- Portrait of Shirodkar
- Born: 27 April 1899 Shiroda, Portuguese Goa
- Died: 7 March 1971 (aged 71)
- Education: Grant Medical College
- Known for: Shirodkar cerclage
- Awards: Padma Bhushan (1960); Padma Vibhushan (1971);
- Scientific career
- Fields: Medicine

= Vithal Nagesh Shirodkar =

Indian gynaecologist (1899–1971)

V. N. Shirodkar or Vithal Nagesh Shirodkar (27 April 1899 – 7 March 1971) was an Indian obstetrician and gynaecologist, hailing from the State of Goa.

==Biography==
Shirodkar was born in Shiroda, Goa. He belonged to the Kalawantin community (now known as Gomantak Maratha Samaj in Goa). After he graduated from Grant Medical College, he went to the United Kingdom and obtained a Fellowship of the Royal College of Surgeons in 1931. He was associated with Professor J. Chassar Moir, Victor Lack, and J.D. Murdoch.

He returned to India and joined the J.J. Group of Hospitals in 1935 as Honorary Obstetrician and Gynecologist. His most widely known contribution is a type of cervical cerclage called the "Shirodkar cerclage". His other contributions include operations for prolapse repair, tuboplasty and creation of a neovagina. He published widely and took a keen interest in social medicine.

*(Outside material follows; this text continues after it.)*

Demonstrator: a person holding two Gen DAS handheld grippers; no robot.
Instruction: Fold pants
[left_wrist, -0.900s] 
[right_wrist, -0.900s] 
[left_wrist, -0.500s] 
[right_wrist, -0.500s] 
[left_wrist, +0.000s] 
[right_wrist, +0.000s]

He was a member of the Shantilal Shah Committee on Abortions and also established the Family Planning Association of India. The government of India awarded him the Padma Bhushan in 1960 and the Padma Vibhushan in 1971.

==Shirodkar Cerclage==
A Shirodkar cerclage is similar to the standard cervical cerclage, but the sutures pass through the walls of the cervix so they are not exposed. It is less common and more technically difficult than a McDonald, and is thought (although not proven) to reduce the risk of infection. The Shirodkar procedure sometimes involves a permanent stitch around the cervix which will not be removed and therefore a Caesarean section will be necessary to deliver the baby. The Shirodkar technique was first described by Dr. Shirodkar in Bombay in 1955.